» What you have to do: Give again, word for word, each line of the data from the first through the one containing "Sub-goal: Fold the". Pictures stay out.

Stored data:

#####

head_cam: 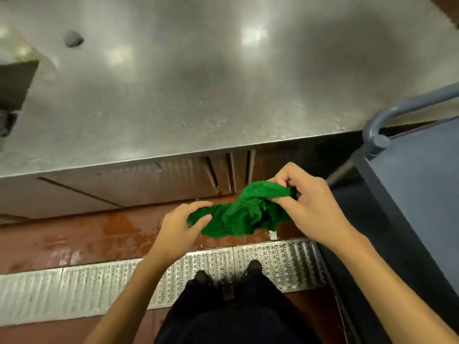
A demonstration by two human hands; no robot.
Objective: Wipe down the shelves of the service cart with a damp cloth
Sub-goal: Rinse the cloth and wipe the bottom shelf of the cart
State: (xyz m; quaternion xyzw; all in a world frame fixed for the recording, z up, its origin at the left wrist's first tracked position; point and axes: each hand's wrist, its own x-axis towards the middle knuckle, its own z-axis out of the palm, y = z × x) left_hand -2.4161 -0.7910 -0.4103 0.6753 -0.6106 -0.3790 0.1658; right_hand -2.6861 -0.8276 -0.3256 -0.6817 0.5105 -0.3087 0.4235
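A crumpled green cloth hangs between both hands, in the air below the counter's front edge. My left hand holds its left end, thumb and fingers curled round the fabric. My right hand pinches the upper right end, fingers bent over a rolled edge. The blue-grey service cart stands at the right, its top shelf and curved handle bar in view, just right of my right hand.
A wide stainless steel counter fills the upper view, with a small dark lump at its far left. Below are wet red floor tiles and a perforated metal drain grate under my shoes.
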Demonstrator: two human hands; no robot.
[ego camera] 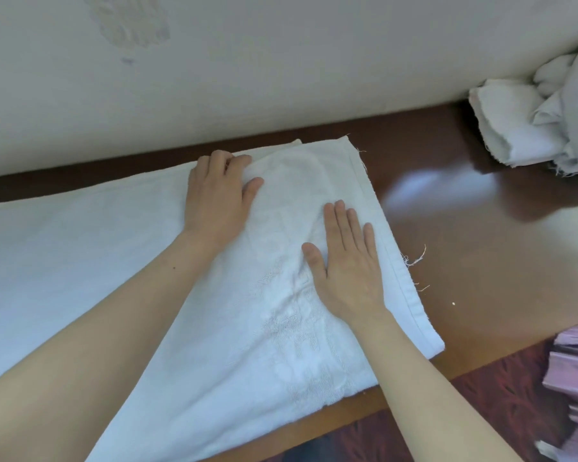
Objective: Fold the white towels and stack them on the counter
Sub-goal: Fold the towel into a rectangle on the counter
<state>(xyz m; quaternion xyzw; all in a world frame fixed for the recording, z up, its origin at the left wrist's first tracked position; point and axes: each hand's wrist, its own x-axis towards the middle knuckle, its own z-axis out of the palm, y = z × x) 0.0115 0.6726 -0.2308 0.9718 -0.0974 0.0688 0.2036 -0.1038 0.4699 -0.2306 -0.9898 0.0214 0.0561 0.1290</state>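
Note:
A long white towel [90, 248] lies spread across the dark brown counter [464, 208], its right end folded over with a hemmed edge. My left hand [217, 195] rests on the towel near its far edge, fingers bent at the tips against the cloth. Flat on the folded right end lies my right hand [346, 258], fingers straight and together, pressing the fabric down. The towel's near edge hangs past the counter's front.
A crumpled heap of white towels [528, 121] sits at the back right against the pale wall [247, 61]. Pink fabric [574, 388] shows at the lower right, over a dark red patterned floor [498, 395].

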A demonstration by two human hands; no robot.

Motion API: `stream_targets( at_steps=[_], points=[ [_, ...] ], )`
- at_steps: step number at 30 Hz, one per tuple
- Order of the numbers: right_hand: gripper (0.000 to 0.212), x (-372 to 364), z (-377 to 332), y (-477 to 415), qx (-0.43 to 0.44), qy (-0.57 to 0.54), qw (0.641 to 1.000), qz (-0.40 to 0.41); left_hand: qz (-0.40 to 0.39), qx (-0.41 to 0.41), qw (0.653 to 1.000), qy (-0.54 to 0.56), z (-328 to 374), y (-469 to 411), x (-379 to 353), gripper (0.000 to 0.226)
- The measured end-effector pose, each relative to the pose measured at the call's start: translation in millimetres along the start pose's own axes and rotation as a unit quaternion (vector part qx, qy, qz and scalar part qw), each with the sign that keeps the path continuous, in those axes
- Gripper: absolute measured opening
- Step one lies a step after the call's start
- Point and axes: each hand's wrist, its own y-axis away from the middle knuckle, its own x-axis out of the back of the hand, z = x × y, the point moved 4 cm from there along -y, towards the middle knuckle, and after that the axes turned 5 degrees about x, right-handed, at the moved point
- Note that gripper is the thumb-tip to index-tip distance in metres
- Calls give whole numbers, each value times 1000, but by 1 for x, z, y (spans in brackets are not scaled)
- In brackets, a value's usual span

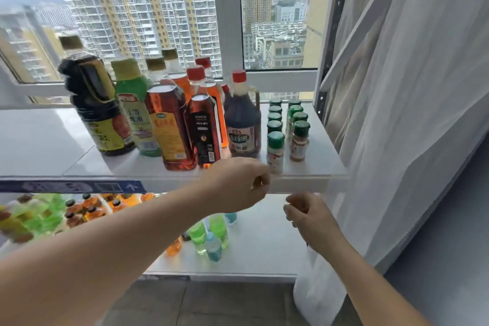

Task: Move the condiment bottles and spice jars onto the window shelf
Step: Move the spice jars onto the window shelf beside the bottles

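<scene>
- The window shelf is being seen from above and in front, with a group of condiment bottles and spice jars standing upright on its right half.
- A dark soy sauce bottle is being shown at the left of the group, with a green-labelled bottle just beside it, followed by an amber bottle and a slim black-labelled bottle.
- A dark vinegar jug with a red cap is being shown right of these, with more amber bottles crowded behind.
- The green-capped spice jars are being kept in 2 rows running front to back, between the jug and the shelf's right edge.
- The left hand is being held at the shelf's front edge, just below and left of the front spice jar, with its fingers curled in and nothing gripped.
- The right hand is being held lower and to the right, near the curtain, with its fingers also curled in and nothing held.
- Small green, amber and blue bottles are being shown on a lower shelf, partly hidden by the left forearm, and more are blurred at the far left.
- A blue label strip is being shown on the front edge of the window shelf.
</scene>
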Motion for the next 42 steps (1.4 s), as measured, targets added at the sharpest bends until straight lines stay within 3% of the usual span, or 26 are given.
stream_targets(
  at_steps=[12,17,25,32,42],
  points=[
    [10,-74,18,97,-85,66,994,-21,-181,102,976,66,-102,119,-88,27],
    [10,-106,58,133,-150,114,981,-47,-277,133,950,65,-137,170,-133,38],
    [13,-155,137,134,-212,138,963,-92,-349,169,915,108,-169,205,-212,41],
    [10,-226,274,91,-232,131,958,-103,-361,178,910,103,-190,209,-371,41],
    [15,-329,544,73,-251,158,947,-120,-364,222,894,137,-206,224,-647,29]
  ],
)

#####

» Solution to this problem:
head_cam: 
A demonstration by two human hands; no robot.
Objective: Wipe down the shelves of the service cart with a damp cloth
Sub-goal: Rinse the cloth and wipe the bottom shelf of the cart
State: (xyz m; quaternion xyzw; all in a world frame fixed for the recording, z up, its origin at the left wrist's first tracked position; point and axes: each hand's wrist, its own x-axis towards the middle knuckle, its own z-axis out of the palm, y = z × x) left_hand -2.4161 -0.7910 -0.4103 0.6753 -0.6106 -0.3790 0.1658; right_hand -2.6861 -0.8276 -0.3256 -0.6817 0.5105 -0.3087 0.4235
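A crumpled green cloth hangs between both hands, in the air below the counter's front edge. My left hand holds its left end, thumb and fingers curled round the fabric. My right hand pinches the upper right end, fingers bent over a rolled edge. The blue-grey service cart stands at the right, its top shelf and curved handle bar in view, just right of my right hand.
A wide stainless steel counter fills the upper view, with a small dark lump at its far left. Below are wet red floor tiles and a perforated metal drain grate under my shoes.
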Demonstrator: two human hands; no robot.
[ego camera] 
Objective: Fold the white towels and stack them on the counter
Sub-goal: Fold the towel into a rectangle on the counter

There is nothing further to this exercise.